Greg siempre había asumido que llevar un anillo de bodas se sentiría ó que una vez que se deslizara por su dedo quedaría adherido a su piel y se convertiría en una parte de él.

Si Greg era perfectamente honesto consigo mismo, era un poco incómodo. Sus dedos medio y meñique se frotaban contra el de un modo extraño. Cuando tamborileaba sus dedos sobre la mesa a la espera de una llamada importante se vio a si mismo sorprendido por el extraño clic que hacía al llegar a la caoba. No era de ninguna manera desagradable, era solo...diferente.

Y la gente lo miraba de manera diferente ahora. No sólo Anderson, quien lo miró completamente atónito por un minuto completo antes de que Sally le diera un codazo en las costillas el primer día de Greg en el trabajo después de su luna de miel (unas tranquilas dos semanas en el sur de Francia). Todo el mundo parecía más cálido a su alrededor. Más amigable. Era como si fuera parte de algún club tácito ahora, un club que había esperado por el durante algún tiempo.

En la noche de su aniversario de un mes, Greg no podía dormir. Yacía de espaldas mirando al techo con la cabeza de Mycroft en su pecho.

Greg levantó su mano izquierda cerca de su cara, girando lentamente la banda de oro con su dedo índice y mirando con fascinación como el anillo cogía un puñado de los rayos de la luna que se asomaban en la oscura habitación. Él se lo quitó, girándolo entre el pulgar y el índice. Se preguntó como era posible que el fuera capaz de ver el "siempre" grabado en el interior, incluso cuando la habitación estaba tan oscura. Era como si la palabra tuviera una luz interior que brillaba solo para él.

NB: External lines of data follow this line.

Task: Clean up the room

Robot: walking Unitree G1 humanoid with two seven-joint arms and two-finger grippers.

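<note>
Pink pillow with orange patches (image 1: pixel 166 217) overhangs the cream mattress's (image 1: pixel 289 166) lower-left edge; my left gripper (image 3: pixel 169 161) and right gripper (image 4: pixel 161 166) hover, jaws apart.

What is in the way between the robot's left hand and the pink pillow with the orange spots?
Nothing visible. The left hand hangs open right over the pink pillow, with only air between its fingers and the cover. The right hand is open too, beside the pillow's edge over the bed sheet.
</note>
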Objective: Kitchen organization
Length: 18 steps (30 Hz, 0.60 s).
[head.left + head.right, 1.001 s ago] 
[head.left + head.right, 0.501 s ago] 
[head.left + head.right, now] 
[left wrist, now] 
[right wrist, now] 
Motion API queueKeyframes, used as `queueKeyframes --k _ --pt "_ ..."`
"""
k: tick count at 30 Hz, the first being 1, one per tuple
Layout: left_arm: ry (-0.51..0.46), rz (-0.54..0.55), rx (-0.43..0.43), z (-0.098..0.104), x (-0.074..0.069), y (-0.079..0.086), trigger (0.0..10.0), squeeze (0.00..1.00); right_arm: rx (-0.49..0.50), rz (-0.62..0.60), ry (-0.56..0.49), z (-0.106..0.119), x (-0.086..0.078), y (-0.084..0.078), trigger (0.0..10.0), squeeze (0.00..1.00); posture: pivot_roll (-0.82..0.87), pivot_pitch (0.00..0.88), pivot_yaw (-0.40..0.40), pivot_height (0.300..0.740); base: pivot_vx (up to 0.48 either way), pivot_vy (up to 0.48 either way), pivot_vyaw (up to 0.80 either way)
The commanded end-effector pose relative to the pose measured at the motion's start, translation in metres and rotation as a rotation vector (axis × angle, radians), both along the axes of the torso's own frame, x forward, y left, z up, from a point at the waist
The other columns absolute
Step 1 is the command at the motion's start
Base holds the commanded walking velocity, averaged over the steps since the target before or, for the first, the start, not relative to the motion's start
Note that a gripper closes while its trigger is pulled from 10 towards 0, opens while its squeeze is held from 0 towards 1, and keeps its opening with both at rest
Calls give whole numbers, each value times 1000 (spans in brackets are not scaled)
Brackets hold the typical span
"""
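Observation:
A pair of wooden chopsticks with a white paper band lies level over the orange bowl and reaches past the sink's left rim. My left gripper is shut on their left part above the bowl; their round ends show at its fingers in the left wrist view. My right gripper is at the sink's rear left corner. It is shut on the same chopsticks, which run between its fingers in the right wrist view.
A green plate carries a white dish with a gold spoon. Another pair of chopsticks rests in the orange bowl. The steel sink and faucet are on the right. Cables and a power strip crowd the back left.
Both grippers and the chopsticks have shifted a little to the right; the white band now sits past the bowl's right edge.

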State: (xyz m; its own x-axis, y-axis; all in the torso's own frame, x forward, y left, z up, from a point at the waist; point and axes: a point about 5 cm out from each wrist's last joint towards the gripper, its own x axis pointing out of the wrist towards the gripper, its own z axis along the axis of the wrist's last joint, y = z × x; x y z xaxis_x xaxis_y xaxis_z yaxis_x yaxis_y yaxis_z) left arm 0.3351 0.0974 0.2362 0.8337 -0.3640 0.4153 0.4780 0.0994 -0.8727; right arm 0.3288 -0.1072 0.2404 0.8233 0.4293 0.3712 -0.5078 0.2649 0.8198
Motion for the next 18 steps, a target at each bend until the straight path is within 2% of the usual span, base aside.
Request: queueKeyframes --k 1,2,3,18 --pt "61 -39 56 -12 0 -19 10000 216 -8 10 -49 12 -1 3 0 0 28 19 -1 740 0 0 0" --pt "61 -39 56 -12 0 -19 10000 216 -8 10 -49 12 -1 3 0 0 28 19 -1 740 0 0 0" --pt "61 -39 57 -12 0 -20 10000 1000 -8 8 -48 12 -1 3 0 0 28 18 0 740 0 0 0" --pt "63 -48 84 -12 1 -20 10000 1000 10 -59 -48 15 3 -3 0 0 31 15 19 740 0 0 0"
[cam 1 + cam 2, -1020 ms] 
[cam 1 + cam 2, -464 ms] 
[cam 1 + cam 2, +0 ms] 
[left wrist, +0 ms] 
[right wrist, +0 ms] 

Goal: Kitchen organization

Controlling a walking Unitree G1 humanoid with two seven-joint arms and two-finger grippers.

Sonriendo para si mismo, se puso de nuevo el anillo, flexionando ligeramente la mano para ayudar a acomodarlo.

Mycroft movió su mano en ese momento, alcanzando la de Greg y llevándola a sus labios. Colocó un pequeño beso en la banda de oro, haciéndole cosquillas en los dedos. Luego entrelazó sus dedos de la mano izquierda con los de Greg, haciendo que sus anillos hicieran clic al juntarse. De repente, el peso del anillo en su dedo se sentía como la sensación más natural del mundo.